IntroductionWandering for miles along the narrow roads that thread their way among the modest farms and tiny villages of northeastern France, the modern pilgrim is unprepared for the dazzling spectacle of the American military cemetery of the Meuse-Argonne. Situated in a rural landscape that still bears the scars of the twentieth-century's domineering will to power, the massive cemetery blankets hundreds of perfectly manicured acres donated to the United States by a grateful France in 1918. A chapel stands at one end with a commanding view of tree-lined roads, tranquil gardens, and endless rows of thousands upon thousands of precisely aligned white crosses. Inside the chapel, a book of remembrance records the sentiments of guests, often simply saying, "Merci pour la France." The ceiling and walls bear pious inscriptions promising that these men and their brave deeds will never be forgotten.

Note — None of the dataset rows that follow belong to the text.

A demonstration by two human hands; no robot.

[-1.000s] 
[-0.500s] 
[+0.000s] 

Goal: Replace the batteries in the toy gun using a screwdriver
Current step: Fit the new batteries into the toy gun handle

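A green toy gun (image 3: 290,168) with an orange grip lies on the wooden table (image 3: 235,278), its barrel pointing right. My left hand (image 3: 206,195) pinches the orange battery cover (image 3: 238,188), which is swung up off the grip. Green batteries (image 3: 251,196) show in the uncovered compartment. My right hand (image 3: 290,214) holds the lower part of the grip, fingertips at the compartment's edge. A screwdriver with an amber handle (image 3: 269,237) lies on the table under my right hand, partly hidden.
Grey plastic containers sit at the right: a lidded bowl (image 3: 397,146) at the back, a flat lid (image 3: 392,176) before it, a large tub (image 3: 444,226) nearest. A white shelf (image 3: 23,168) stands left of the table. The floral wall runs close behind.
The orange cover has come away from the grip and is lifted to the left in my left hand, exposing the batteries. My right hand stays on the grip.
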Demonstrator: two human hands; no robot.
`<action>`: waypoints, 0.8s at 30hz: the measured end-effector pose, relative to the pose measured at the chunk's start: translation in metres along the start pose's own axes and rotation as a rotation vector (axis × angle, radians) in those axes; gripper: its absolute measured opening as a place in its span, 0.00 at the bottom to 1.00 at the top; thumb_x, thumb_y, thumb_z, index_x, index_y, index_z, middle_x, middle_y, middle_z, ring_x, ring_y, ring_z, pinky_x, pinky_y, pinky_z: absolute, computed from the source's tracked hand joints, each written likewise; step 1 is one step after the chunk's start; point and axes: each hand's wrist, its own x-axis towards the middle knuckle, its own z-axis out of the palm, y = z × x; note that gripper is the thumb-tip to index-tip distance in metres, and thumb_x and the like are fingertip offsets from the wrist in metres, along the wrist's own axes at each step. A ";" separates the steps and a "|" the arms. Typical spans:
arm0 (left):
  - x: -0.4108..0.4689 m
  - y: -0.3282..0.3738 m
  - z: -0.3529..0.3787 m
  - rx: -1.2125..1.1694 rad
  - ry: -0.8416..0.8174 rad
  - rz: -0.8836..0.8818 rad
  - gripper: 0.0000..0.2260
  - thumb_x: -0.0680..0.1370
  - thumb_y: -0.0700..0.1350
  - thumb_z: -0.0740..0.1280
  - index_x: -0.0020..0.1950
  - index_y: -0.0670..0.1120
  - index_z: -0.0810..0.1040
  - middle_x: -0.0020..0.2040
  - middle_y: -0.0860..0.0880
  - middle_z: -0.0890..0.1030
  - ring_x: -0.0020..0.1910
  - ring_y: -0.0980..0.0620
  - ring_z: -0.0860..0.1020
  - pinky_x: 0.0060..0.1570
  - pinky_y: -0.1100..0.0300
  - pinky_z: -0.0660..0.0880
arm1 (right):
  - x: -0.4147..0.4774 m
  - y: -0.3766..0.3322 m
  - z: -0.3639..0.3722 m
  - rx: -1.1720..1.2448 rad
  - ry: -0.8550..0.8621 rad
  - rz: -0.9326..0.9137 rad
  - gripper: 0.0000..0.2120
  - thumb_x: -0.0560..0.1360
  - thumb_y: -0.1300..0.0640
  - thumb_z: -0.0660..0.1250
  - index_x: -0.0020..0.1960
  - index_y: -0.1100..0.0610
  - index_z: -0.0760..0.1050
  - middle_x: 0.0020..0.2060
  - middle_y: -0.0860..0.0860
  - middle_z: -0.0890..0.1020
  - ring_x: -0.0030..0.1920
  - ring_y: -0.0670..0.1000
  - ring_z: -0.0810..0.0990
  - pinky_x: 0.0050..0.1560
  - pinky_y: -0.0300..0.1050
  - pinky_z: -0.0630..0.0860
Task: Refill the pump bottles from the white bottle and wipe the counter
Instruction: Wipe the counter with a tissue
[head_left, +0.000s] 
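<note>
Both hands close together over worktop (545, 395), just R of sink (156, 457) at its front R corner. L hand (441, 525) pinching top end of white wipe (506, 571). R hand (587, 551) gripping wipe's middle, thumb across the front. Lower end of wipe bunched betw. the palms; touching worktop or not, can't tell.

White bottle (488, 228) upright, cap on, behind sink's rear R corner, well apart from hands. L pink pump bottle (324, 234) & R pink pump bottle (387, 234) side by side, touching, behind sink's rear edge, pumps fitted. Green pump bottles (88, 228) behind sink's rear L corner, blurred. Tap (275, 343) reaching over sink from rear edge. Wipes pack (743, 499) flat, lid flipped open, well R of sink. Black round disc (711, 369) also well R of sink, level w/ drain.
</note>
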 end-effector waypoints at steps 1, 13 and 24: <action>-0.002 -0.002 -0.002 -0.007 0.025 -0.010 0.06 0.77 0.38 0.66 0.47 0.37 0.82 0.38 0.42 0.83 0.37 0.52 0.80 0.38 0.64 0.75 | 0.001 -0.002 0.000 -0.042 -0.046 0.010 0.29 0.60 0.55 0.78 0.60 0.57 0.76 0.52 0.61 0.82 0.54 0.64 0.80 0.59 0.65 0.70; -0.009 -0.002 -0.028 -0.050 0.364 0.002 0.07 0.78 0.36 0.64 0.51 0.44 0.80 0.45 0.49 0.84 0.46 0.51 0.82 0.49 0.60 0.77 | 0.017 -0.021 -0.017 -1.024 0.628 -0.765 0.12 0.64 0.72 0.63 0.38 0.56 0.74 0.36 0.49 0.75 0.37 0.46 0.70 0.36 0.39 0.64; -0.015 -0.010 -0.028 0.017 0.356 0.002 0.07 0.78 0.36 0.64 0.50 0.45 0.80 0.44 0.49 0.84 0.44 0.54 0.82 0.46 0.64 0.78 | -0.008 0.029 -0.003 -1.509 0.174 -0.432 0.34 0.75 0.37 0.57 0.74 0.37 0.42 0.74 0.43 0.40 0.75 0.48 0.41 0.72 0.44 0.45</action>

On rare sunny days in the otherwise sodden and chilly climate of this remote part of France, the marble crosses gleam with an arresting brilliance. They silently await the Judgment Day in solemn testimony to the American servicemen who died in the grim and bloody action along the Western Front, not far from the horror of Verdun, in the final autumn of the war. Scattered among the crosses are some that simply read, "Here rests in honored glory an American soldier known but to God." But most provide the soldier's name, rank, home state, and date of death. Some were killed as late as the very morning of the Armistice; others died of their wounds months later. No date of birth is given, however, obscuring just how young, how tragically young, most of these soldiers were when they fell. Despite the apparent uniformity and blended anonymity of this voiceless "democracy of the dead," these crosses bear family names from Italy, Poland, Germany, France, the British Isles, Russia, and beyond-Europe's sons returned to fight Europe's war.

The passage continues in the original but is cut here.